We have also heard of maltreatment of pastors: pastors not being paid, and in at least a couple of situations, possible physical threats to complaining pastors.
Christians have an official minority status in India, and this is often enough to bulldoze civil authorities into not redressing church members’ or employees’ complaints. Still, the number of court cases against the church is growing and more and more often the church is losing. Dishonesty and abuse in church institutions is now appearing in the public press, with disastrous results to the church’s reputation.
A Call to End Corruption
Our donors initially thought that the Hope Center issues were a simple case of local corruption and stealing, with higher levels of the church protecting the wrongdoers out of institutional lethargy and concern for its reputation. However, since our independent inquiry, which included extensive interviews and documentary research, we now believe that these problems are systemic and deeply rooted.
While General Conference leaders weren’t directly responsible for what we experienced with the Hope Center project, we did feel that the attitude of some when we reported our discoveries demonstrated complacency and a desire not to know the full story. As recently as the Battle Creek ExCom meeting, GC leaders told us that they’d talked to Indian leaders who were attending the meeting, and had been convinced by them that we were mistaken, and that it was all a misunderstanding based on false reports from a troublemaker in India! We believe our independent inquiry puts that theory to rest.
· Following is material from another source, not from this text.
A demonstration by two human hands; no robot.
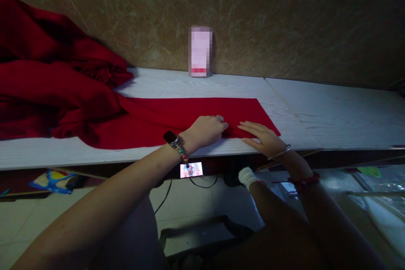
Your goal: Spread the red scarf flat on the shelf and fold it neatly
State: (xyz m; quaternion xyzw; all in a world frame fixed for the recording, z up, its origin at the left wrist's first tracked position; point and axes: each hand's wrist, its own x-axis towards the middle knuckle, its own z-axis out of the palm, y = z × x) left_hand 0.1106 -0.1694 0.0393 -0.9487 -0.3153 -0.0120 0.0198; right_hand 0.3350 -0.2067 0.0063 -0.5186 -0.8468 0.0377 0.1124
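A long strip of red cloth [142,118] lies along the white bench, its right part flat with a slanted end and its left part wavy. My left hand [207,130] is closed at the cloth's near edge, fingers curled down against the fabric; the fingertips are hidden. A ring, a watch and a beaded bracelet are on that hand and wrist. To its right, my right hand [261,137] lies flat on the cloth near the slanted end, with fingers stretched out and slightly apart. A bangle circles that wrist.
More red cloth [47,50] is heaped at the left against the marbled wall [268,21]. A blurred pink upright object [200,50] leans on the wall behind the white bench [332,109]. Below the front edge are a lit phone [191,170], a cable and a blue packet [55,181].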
The leaders whom we have identified say they have done no wrong, though the full documentation we have long requested has still not been forthcoming. To the extent that influence corresponds to membership in a particular region, we believe Indian church leaders have influence in the General Conference that forestalls deeper inquiry. There has been rapid growth in numbers in the South East Andhra Section—though we recommend a closer inquiry which we believe will reveal what both Indian church leaders and local pastors have admitted to us: that membership numbers throughout India are highly inflated.
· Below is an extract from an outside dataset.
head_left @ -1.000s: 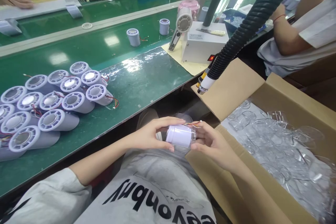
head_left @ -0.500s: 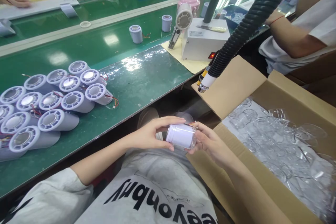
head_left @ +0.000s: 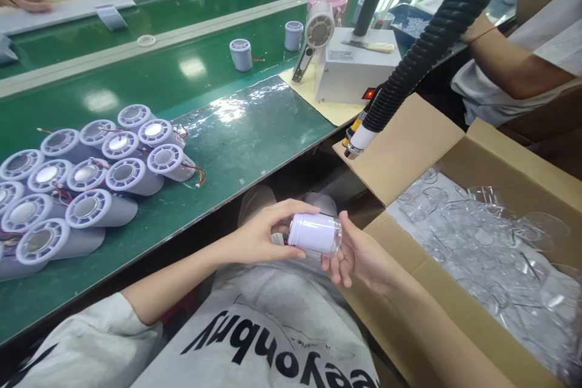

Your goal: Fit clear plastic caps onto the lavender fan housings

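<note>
My left hand grips a lavender cylindrical housing by its left end, thumb below and fingers above. The housing lies on its side in front of my shirt. A clear plastic cup covers its right end. My right hand is at that clear end, palm turned toward it, with thumb and fingers apart. Whether the palm touches the cup I cannot tell. On the bench to the left stand several similar lavender housings with slotted round ends and thin coloured wires.
An open cardboard box at my right holds many clear plastic cups. A black corrugated hose hangs above it. A white machine with a lit red switch stands on the green bench. Co-workers sit across and at the right.
My right hand has loosened its fingers from the clear end and opened. My left hand keeps its hold. Two upright housings on the belt have shifted slightly right.
</note>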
Perhaps God has let the Hope Center reveal a larger problem so that corrective and preventive action can be taken both by the General Conference and authorities of the Seventh-day Adventist church in India. This is by no means a problem that only the Seventh-day Adventist church is experiencing: papers by GlobalEthics.net and the Lausanne show that corruption in the Indian church is being addressed by many religious entities working there.
We are continuing to urge a deeper investigation, as we fear unethical behavior may undermine the overall management of the church and even change the character of the General Conference itself. As Elder Juan Prestol said at the Battle Creek ExCom meeting, “Trust is all we have”—and trust is precisely what we fear is disappearing unless due diligence is done to restore it.
Having grown up on an African mission station in Zaire, Rita (Schaffner) Corbett jumps at any chance to be involved in a church development and health-education classes overseas. Her husband Grant is an orthodontist, and they have 6 children, 4 of whom are adopted and are the colors of the rainbow. Rita is very involved in her home church in Williams Lake, British Columbia, and teaches family health classes in the community.